On the day they buried Genghis Khan, the people of the Steppe were told that the immortal Khan had ascended to Heaven, where he waited, bow in hand, for his people to join him. The river atop his grave ran with a new-found vitality. In time, on either side of its banks, flowers bloomed and lush reeds grew fat. The area became a place of great beauty and tranquillity. Roe deer and elk were drawn downstream to the pools of turquoise that would gather in unnumbered basins, as dragonfly skimmed across the surface drunk on the wind. Gobi bears bathed with their reflections in the cool waters, watched in turn by the solitary sand leopard waiting her turn. Truly, it was serenity; a cool slice of heaven under the baking sun.  


It was in this place of serenity that the first shouts went unheard. Genghis, embalmed within an inch of his life, skin finally flawless in death, stood upright in the tomb He stared open-mouthed at the disc sitting in the Hospital Makeover: Mongolia! case – the greatest hits of Leo Sayer vol. 2.

Who could visit such vengeance upon him? 

Vol. 2 – even that irked him somehow. Where was the first? He tore out the card inlay before pulling apart the case itself. Nothing.

He thought back to his final weeks above ground in the office. Everyone had said how well he looked, even though he knew they were just saying it.  Who could have done this? His instructions were crystal clear. Maybe, he supposed, an intern from one of the conquered kingdoms was at fault. They took on so many at a time, in part to beat child labour legislation, that it was sometimes difficult to keep track of who was useful and who wasn’t. He checked the hard drive of his computer to see if there was already an install of Hospital Makeover hoping that maybe someone had had the good sense to foresee an occurrence like this, but there wasn’t and they hadn’t.

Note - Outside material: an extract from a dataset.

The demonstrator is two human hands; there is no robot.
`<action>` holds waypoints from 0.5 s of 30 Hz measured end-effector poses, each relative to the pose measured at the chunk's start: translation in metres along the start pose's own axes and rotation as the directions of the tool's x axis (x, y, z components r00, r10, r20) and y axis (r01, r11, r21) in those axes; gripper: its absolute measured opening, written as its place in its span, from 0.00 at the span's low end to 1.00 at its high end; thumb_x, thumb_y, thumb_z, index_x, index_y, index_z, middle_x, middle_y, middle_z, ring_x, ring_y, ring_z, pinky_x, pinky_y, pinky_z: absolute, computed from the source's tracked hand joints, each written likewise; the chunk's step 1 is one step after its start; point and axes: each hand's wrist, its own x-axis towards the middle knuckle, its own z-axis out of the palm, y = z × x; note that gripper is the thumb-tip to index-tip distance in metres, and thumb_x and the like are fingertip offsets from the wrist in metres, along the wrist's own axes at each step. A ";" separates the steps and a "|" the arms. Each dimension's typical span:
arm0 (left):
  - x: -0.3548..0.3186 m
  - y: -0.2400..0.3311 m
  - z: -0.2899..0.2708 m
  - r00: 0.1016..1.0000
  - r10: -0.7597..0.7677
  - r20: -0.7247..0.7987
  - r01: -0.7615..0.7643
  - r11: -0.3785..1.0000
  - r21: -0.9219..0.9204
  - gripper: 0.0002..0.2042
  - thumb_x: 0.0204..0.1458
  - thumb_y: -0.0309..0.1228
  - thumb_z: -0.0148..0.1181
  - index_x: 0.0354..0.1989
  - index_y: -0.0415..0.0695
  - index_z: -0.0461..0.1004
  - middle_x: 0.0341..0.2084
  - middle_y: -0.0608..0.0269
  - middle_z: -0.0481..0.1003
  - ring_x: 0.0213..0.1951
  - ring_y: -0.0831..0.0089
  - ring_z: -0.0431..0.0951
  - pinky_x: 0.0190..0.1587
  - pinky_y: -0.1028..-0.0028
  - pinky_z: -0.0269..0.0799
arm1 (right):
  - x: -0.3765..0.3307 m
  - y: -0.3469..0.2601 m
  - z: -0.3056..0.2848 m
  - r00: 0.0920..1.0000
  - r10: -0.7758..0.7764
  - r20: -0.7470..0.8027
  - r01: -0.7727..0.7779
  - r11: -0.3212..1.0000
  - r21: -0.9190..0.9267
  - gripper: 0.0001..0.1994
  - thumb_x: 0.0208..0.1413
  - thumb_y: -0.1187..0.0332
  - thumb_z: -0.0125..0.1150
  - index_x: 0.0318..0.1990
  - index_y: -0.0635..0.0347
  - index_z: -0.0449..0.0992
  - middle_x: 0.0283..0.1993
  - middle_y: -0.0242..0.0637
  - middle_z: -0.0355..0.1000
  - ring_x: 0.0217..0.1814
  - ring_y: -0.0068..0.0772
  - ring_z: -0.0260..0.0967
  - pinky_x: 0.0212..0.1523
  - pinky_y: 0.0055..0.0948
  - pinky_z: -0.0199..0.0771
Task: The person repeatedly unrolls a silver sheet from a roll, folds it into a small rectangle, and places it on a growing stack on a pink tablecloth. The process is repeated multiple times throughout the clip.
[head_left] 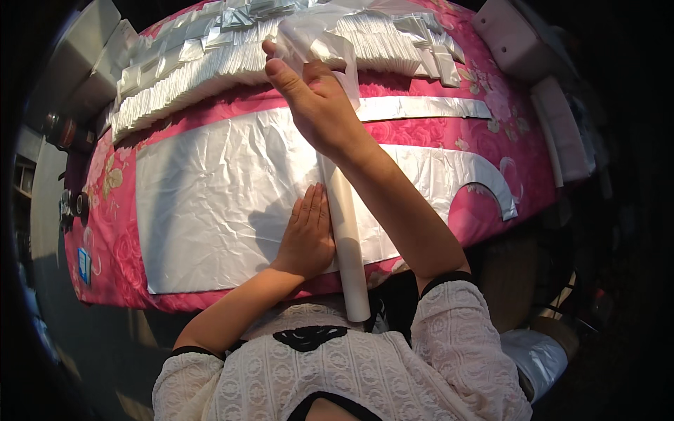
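A large silvery-white plastic sheet [217,189], creased and with a curved cut-out at its right end, lies flat before me. My left hand [307,235] rests flat on it, fingers together and stretched out, beside a long pale tube or roll [346,245]. That roll lies across the sheet and juts past the table's near edge. Above the sheet, my right hand [312,95] is raised with bent fingers around thin see-through plastic film [302,35]. The film hangs loosely about the fingers; the exact grip is partly hidden.
Long rows of folded white packets [203,77] fill the far side of the pink flowered tablecloth [116,245]. A silvery strip [421,107] lies in front of them. White boxes [516,35] stand at the right; a dark jar [67,132] and a blue packet [84,264] are at the left.
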 end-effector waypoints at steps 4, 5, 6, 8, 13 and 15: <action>0.000 -0.003 0.002 0.989 0.117 -0.085 -0.114 0.993 0.043 0.34 0.51 0.40 0.47 0.59 0.24 0.48 0.59 0.28 0.48 0.64 0.41 0.47 0.63 0.51 0.43 | -0.049 0.027 0.118 0.863 0.150 0.482 -0.053 0.977 -0.208 0.32 0.55 0.49 0.49 0.54 0.74 0.61 0.48 0.68 0.63 0.54 0.60 0.61 0.54 0.42 0.59; 0.002 -0.009 0.016 0.975 0.161 -0.150 -0.164 0.986 -0.008 0.34 0.53 0.43 0.44 0.58 0.23 0.49 0.59 0.26 0.46 0.65 0.40 0.41 0.63 0.51 0.41 | -0.067 0.055 0.139 0.860 0.130 0.493 0.017 0.959 -0.283 0.37 0.54 0.46 0.50 0.60 0.69 0.55 0.57 0.67 0.56 0.64 0.59 0.49 0.61 0.42 0.51; -0.003 -0.013 0.011 0.987 0.109 -0.118 -0.119 0.990 -0.081 0.34 0.53 0.42 0.45 0.59 0.25 0.47 0.60 0.26 0.43 0.65 0.39 0.39 0.63 0.50 0.40 | -0.074 0.063 0.146 0.807 0.190 0.560 0.000 0.947 -0.321 0.38 0.53 0.45 0.49 0.61 0.67 0.52 0.59 0.66 0.53 0.66 0.59 0.44 0.63 0.42 0.48; -0.015 -0.019 -0.011 0.998 0.012 -0.056 -0.024 0.974 -0.225 0.35 0.53 0.40 0.47 0.62 0.28 0.43 0.61 0.26 0.36 0.65 0.38 0.35 0.63 0.48 0.38 | -0.081 0.062 0.149 0.675 0.305 0.672 -0.010 0.914 -0.405 0.41 0.53 0.42 0.49 0.64 0.64 0.48 0.64 0.64 0.45 0.70 0.59 0.34 0.66 0.43 0.41; -0.096 -0.068 -0.069 0.951 -0.258 -0.169 0.195 0.927 -0.319 0.23 0.42 0.28 0.58 0.49 0.33 0.68 0.53 0.44 0.64 0.55 0.47 0.63 0.55 0.59 0.61 | -0.070 0.061 0.119 0.657 0.201 0.727 -0.037 0.971 -0.234 0.47 0.51 0.34 0.40 0.66 0.65 0.39 0.66 0.65 0.37 0.71 0.60 0.25 0.67 0.42 0.36; -0.105 -0.094 -0.082 0.859 -0.131 -0.496 0.121 0.991 -0.054 0.28 0.38 0.30 0.63 0.52 0.37 0.66 0.53 0.49 0.64 0.53 0.52 0.65 0.55 0.60 0.62 | -0.069 0.058 0.111 0.600 0.241 0.763 -0.278 0.957 -0.084 0.46 0.53 0.33 0.32 0.66 0.64 0.33 0.68 0.61 0.35 0.72 0.56 0.25 0.68 0.38 0.34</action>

The Mongolians, like many before and after them, believe in manifest destiny, a destiny that was… manifest. At the heart of that idea was death, which instead of being an end, rather represented a beginning: a short prologue tacked on to the business of eternity. In this moment now, Genghis saw the rest of his end stretching out before him. He wandered into the one other space in the tomb, a pokey utility room containing a mop, sink, and the vending machine. They hadn’t done a bad job on the interiors, though there were thin flecks of white paint dried onto the sink bowl. He turned towards the vending and machine pressed the button marked Cherry Onion. In fact, it was the only button – as he had requested. The machine’s unseen gut rumbled behind its logo of cherries superimposed on a waterfall and dispensed a can. Khan reached down, sighing. He had decided he would sigh for the rest of his life.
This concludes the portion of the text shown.